*What the task requires*. The reply should consist of the full listing, repeated word for word.
START Provided material
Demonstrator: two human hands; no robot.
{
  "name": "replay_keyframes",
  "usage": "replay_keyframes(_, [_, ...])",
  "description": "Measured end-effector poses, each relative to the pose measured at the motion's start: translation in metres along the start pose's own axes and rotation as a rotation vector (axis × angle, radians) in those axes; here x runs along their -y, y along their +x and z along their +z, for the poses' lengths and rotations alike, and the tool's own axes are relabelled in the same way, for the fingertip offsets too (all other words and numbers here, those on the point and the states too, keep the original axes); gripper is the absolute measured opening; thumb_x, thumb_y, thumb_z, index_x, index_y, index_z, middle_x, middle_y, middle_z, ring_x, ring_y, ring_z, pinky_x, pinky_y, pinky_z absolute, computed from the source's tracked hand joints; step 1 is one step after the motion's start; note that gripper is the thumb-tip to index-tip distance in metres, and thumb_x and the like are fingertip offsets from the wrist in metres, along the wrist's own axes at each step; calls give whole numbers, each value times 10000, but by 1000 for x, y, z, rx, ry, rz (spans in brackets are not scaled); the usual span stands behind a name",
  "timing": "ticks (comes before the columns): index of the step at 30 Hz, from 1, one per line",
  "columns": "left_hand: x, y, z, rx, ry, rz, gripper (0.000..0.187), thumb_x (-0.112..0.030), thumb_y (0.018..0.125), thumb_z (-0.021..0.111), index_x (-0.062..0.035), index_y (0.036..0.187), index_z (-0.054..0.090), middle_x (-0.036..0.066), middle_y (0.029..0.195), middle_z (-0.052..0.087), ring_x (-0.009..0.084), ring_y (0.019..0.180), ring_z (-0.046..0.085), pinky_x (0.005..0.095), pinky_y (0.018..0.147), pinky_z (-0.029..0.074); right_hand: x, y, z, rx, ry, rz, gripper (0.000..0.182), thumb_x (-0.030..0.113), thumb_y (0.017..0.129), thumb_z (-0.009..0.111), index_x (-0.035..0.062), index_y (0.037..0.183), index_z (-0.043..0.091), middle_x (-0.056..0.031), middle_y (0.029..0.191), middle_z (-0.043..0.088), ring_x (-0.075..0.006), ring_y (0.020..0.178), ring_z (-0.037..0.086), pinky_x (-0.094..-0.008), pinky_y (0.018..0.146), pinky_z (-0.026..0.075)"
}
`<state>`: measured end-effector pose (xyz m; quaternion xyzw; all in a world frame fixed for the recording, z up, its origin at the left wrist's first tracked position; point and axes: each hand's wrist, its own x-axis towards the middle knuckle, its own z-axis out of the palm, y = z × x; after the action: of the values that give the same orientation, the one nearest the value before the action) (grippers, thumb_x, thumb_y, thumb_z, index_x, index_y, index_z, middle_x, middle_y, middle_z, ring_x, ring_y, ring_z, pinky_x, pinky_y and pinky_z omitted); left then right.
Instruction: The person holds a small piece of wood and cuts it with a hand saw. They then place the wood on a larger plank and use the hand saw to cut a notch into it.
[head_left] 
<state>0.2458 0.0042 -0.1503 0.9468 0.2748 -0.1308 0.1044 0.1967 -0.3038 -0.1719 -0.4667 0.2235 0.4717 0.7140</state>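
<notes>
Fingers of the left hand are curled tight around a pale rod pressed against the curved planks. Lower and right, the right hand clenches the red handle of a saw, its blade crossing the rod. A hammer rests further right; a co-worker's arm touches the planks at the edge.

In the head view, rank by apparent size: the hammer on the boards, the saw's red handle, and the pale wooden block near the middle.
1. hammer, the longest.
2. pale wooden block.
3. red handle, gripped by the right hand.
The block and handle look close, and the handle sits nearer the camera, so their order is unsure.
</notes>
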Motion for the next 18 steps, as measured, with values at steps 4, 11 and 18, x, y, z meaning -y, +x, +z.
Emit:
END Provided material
*Task result*.
Demonstrator: two human hands; no robot.
{
  "name": "replay_keyframes",
  "usage": "replay_keyframes(_, [_, ...])",
  "description": "Measured end-effector poses, each relative to the pose measured at the motion's start: translation in metres along the start pose's own axes and rotation as a rotation vector (axis × angle, radians) in those axes; here x runs along their -y, y along their +x and z along their +z, for the poses' lengths and rotations alike, and the tool's own axes are relabelled in the same way, for the fingertip offsets too (all other words and numbers here, those on the point and the states too, keep the original axes); gripper is the absolute measured opening; thumb_x, thumb_y, thumb_z, index_x, index_y, index_z, middle_x, middle_y, middle_z, ring_x, ring_y, ring_z, pinky_x, pinky_y, pinky_z absolute, computed from the source's tracked hand joints; step 1 is one step after the motion's start; note that gripper is the thumb-tip to index-tip distance in metres, and thumb_x and the like are fingertip offsets from the wrist in metres, along the wrist's own axes at each step; calls give whole numbers, each value times 10000, but by 1000 for x, y, z, rx, ry, rz (spans in brackets are not scaled); the usual span stands behind a name",
  "timing": "ticks (comes before the columns): index of the step at 30 Hz, from 1, one per line",
  "columns": "left_hand: x, y, z, rx, ry, rz, gripper (0.000..0.187), thumb_x (-0.112..0.030), thumb_y (0.018..0.125), thumb_z (-0.021..0.111), index_x (-0.062..0.035), index_y (0.036..0.187), index_z (-0.054..0.090), middle_x (-0.036..0.066), middle_y (0.029..0.195), middle_z (-0.052..0.087), ring_x (-0.009..0.084), ring_y (0.019..0.180), ring_z (-0.046..0.085), pinky_x (0.005..0.095), pinky_y (0.018..0.147), pinky_z (-0.029..0.074); right_hand: x, y, z, rx, ry, rz, gripper (0.000..0.182), thumb_x (-0.030..0.113), thumb_y (0.017..0.129), thumb_z (-0.009..0.111), index_x (-0.035..0.062), index_y (0.037..0.183), index_z (-0.043..0.091), middle_x (-0.056..0.031), middle_y (0.029..0.191), middle_z (-0.043..0.088), ring_x (-0.075..0.006), ring_y (0.020..0.178), ring_z (-0.037..0.086), pinky_x (-0.094..-0.008), pinky_y (0.018..0.146), pinky_z (-0.026..0.075)"
}
`<state>`: measured end-effector pose (xyz m; quaternion xyzw; all in a world frame fixed for the recording, z up, its origin at the left wrist's first tracked position; point and axes: each hand's wrist, its own x-axis towards the middle knuckle, its own z-axis out of the palm, y = z × x; after the action: of the values that give the same orientation, the one nearest the value before the action) (grippers, thumb_x, thumb_y, thumb_z, index_x, index_y, index_z, middle_x, middle_y, middle_z, ring_x, ring_y, ring_z, pinky_x, pinky_y and pinky_z omitted); left then right.
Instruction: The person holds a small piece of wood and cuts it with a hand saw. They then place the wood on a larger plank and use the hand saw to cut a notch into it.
[head_left] 
<state>0.2458 0.0042 -0.1503 0.9468 0.2748 -0.1308 0.1044 0.1967 -0.3038 -0.1719 -0.4667 0.2235 0.4717 0.7140</state>
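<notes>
Fingers of the left hand are curled tight around a pale rod pressed against the curved planks. Lower and right, the right hand clenches the red handle of a saw, its blade crossing the rod. A hammer rests further right; a co-worker's arm touches the planks at the edge.

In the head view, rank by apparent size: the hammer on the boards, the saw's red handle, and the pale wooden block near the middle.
1. hammer, the longest.
2. pale wooden block.
3. red handle, gripped by the right hand.
The block and handle look close, and the handle sits nearer the camera, so their order is unsure.
</notes>
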Motion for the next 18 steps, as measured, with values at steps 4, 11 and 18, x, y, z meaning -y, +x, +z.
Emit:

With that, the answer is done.